話しているうちに屋上に到着してしまった。空は曇っていた。何となくぶん殴られた感覚を覚えながら、柵にもたれかかる。


「納得には早いぞ少年。人は何かに納得すると、思考が停止してしまう。」

「…うん。やっぱり、自殺は違うかもしれないって思ったけど、じゃあどうすればいいの…って思っちゃう。」

「君自身が更に強くなるのが最短の道だと思う。勉強して見返してやればいい。体を鍛えて、いじめられないようにすればいい。自分だけが、だめだと思い込むことは無い。」

「そんなの綺麗事じゃないか!……先生も同じことを言っていた。でも、そんなのアイツらには関係ない話じゃないか!」

「何かを求めるなら、それなりの対価を支払う必要があるんだぞ?求めるものが、他の人には無条件に手に入るもであってもだ。対価となるのは時間だったり、お金だったりするかもしれないが。とにかく、まず君自身が強くならなければならない。」

「結局、同じだ。先生と。僕はもう限界だったって、お前もさっき言ってたじゃないか。なんで僕だけ、そんなに頑張らなくちゃいけないんだ。」

「それは、強い君に、いじめてくる級友や見て見ぬふりする先生を救ってやってほしいからだ。」

「……え?それは、どういう…?」

「君から見たら、いじめてくる彼らは悪意の塊のように感じるかもしれないが、それは一つの側面にしか過ぎない。別の見方をすれば、彼らは自分のことを見つめれてない、苦しい人達なんだ。人は皆、夢中になれるものを探している。楽になりたくて、自我を忘れたがっているのだ。自分以外にひどいことを言って、自分が強いと思い込みたいのだ。心の隙間を恐れて、それを埋めたくて仕方ないのだろうな。」

「難しくて、よく分かんないよ…。」

「今はそれでもいい。いつか、意味が分かる時が来る。とにかく言いたいのは、障害があったら乗り越えればいいという事だ。それは人生で最も尊くて楽しく、かけがえの無い経験となるだろう。」

話しているうちに、雲が晴れ眩しい朝日が顔を覗かせたことに気づいた。
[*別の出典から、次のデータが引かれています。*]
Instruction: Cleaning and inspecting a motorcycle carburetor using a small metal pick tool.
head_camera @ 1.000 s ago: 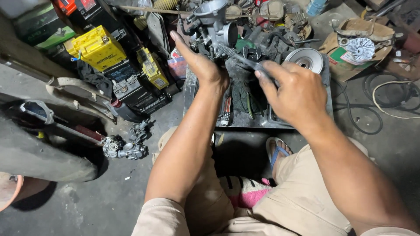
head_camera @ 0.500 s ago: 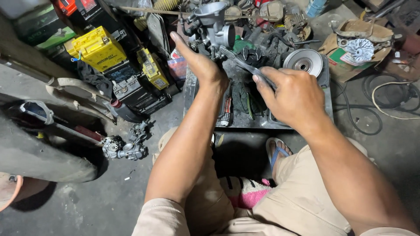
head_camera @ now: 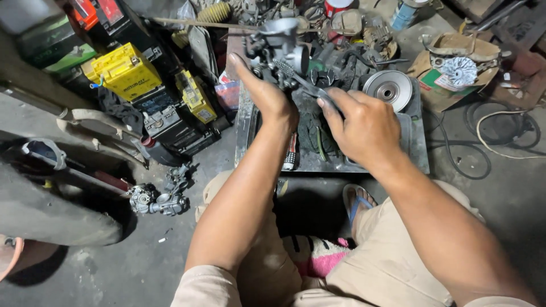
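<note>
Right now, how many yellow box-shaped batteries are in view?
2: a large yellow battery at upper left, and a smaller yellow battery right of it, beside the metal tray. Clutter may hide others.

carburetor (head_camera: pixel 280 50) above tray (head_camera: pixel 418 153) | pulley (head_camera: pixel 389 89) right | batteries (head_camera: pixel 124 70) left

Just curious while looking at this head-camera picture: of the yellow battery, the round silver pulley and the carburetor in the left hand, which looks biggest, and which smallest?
1. Yellow battery.
2. and 3. Carburetor and silver pulley look alike; the left hand hides part of the carburetor, so I can't rank them.
</note>
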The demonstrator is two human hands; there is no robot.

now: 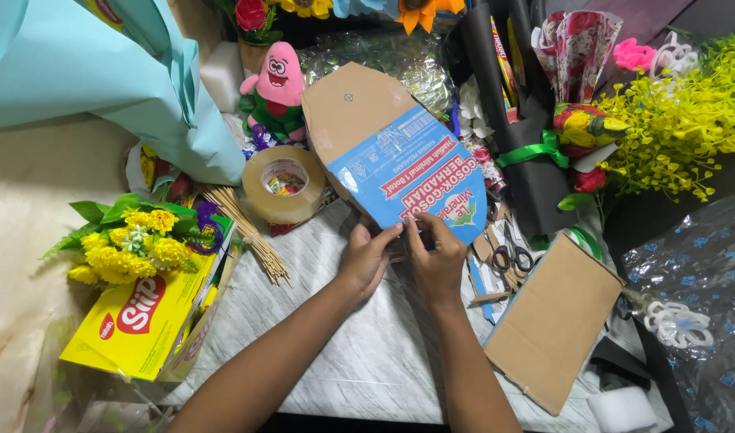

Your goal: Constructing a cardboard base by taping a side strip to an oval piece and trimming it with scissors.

何となく丸め込まれた気がしなくもないけど、黒く焦げ付きウジ虫が湧いていた僕の精神は、少しだけ回復していた。

「なんか…ありがとう。とにかく、自殺はやめるよ。」

「それは良かった…。ただ、さっきも言ったが易しい道ではない。そうだな、私から具体的にアドバイスするとすれば、一人でできる事は限られている事を自覚して、周りをもっと頼ることを考えた方がいい。そうすれば再び追い込まれた時も、なんとかなるだろう。」

「僕、頑張れるかな…。」

「今、君が何かに気づいていたとしても、その感覚はいつか消える。ただ君は強い。羽を身に着け、きっと豊かな人生を送れるだろう。それともう一つ。」

赤い鳥は両翼を大きく広げ、太陽に向かって垂直に飛んでゆく。落ちてきた赤い羽根には、あの時感じた500万円の価値は無かった。
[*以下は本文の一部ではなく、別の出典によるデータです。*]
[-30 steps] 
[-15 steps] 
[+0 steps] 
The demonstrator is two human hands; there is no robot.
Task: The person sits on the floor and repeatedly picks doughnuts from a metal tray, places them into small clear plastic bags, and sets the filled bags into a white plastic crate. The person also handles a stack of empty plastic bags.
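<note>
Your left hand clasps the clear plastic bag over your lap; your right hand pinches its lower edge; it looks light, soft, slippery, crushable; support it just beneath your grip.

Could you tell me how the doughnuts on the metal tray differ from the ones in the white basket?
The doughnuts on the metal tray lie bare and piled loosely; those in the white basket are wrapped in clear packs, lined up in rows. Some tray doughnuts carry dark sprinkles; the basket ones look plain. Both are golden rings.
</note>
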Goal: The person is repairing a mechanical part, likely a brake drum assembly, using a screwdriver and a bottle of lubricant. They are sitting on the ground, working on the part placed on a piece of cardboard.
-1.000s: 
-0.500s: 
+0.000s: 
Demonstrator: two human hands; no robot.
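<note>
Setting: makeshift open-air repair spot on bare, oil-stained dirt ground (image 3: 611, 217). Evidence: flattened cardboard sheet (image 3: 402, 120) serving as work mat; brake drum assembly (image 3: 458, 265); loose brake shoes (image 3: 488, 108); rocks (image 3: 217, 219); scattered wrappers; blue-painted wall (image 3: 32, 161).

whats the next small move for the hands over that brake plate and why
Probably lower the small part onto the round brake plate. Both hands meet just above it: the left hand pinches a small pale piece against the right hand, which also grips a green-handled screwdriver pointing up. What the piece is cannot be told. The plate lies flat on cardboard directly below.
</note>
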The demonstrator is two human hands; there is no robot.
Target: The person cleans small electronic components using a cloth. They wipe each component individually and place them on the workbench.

「私からのプレゼントだ!君の人生は、まだまだこれからだ!気持ちよく羽ばたいて行け!」

遠くから聞こえる鳥の声を聞きながら、僕はいつの間にか涙を流していた。

その後、鳥を待ってみたけど、戻ってくることは無かった。部屋に戻ると、大量の旅行券や勉強ドリルや、トレーニングのための道具などがあった。これで頑張れという事なのかもしれない。
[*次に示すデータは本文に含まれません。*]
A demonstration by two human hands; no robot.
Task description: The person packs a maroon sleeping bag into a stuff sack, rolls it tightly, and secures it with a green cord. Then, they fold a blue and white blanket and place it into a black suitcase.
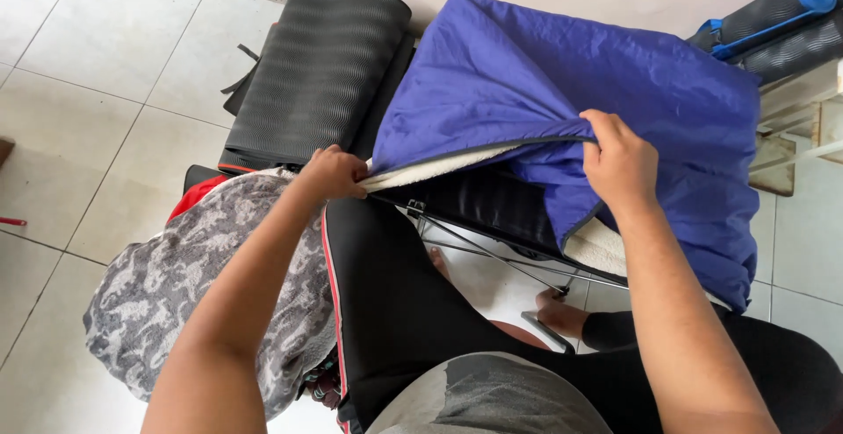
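Note:
A blue quilted blanket with a cream fleece lining lies over a black folding chair. My left hand pinches the blanket's cream edge at its lower left corner. Further right, my right hand grips the dark-piped hem and lifts a fold of the blue fabric. Both arms reach forward over my black trousers.
A grey patterned fleece blanket is draped at my left knee. A rolled black ribbed mat leans behind it. Rolled mats, one blue-ended, lie at the top right by a pale wooden frame. White floor tiles spread to the left.

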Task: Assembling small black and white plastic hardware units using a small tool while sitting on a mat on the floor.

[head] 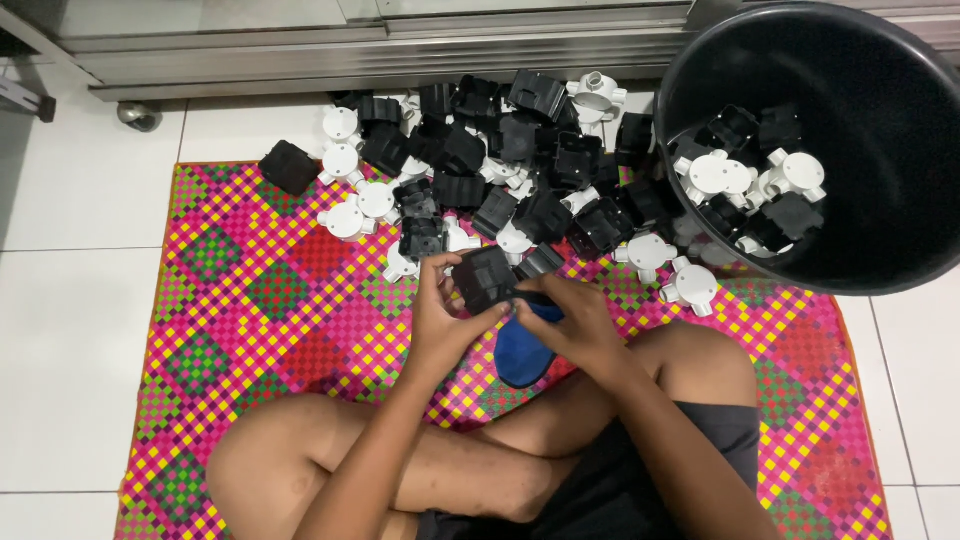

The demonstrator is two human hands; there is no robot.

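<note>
Right now both hands meet over the mat, just in front of the crossed legs. The left hand [440, 320] curls around a black square box [487, 278], thumb on its near edge and fingers wrapped on its left side. The right hand [572, 322] closes on the same box from the right, fingertips pressed to its near right corner. A blue object [520, 352] lies just under the hands, partly hidden. Beyond the box, a heap of black boxes and white round fittings [480, 170] spreads across the far edge of the pink chequered mat [270, 300]. Far right, a tilted black bucket [880, 150] holds more of them.
</note>
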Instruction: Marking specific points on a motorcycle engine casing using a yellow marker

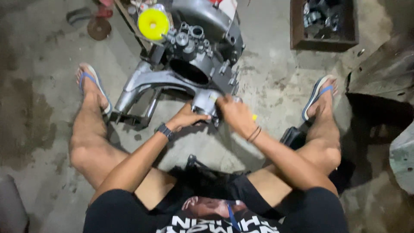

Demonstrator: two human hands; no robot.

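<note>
The person sits on the concrete floor (276,90) with legs spread, and a grey engine casing (189,73) lies between the feet, its near end right at the hands. The left hand (186,118) is closed around that near end, steadying it. The right hand (235,114) presses on the same end from the other side, fingers curled as if on a small tool – a bit of yellow (255,117) peeks out past it, too hidden to name, and I cannot tell how tight the grip is.

This looks like work on a fitting at the casing's near end, mid-step; the move in hand seems to call for a firm hold against twisting.

Room is fair: bare floor to either side, a yellow disc (153,23) at the far end, a rusty box of parts (324,42) well off to the right – knees and sandals hem the sides.
</note>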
とにかく、まずは両親に相談してみよう。色々と大変な事になるかもしれないけど、とても前向きになれている今の自分なら大丈夫な気がしていた。

この鳥は、平和で誰も傷つかない世界など存在しない事を知っている。現実は辛く、思い通りに行かない事ばかりだ。

ただ、「良い事と悪い事」というように、両極性のあるものはセットになっている。

どんな状況でも、救いが無いという事はない筈なのだ。しかし、救い救われるためには生半可な覚悟では足りない。

現実を見る事が必要になる。そして、現実を見れば、自分一人の力では、どうにもならぬ事があることに気付く。

鳥はそれに気付き、助けを求めている人を見かけたら手を差し伸べ、自分が本当に困ったときは助けを求めてほしいという事を伝えたいのだろう。

伝えられた方は、今後そうしようと心に決めるかもしれない。ただ、その感覚はいつか消える。

それでも、赤い羽根をもつ鳥は、理想を求めて今日も翼をはためかせる。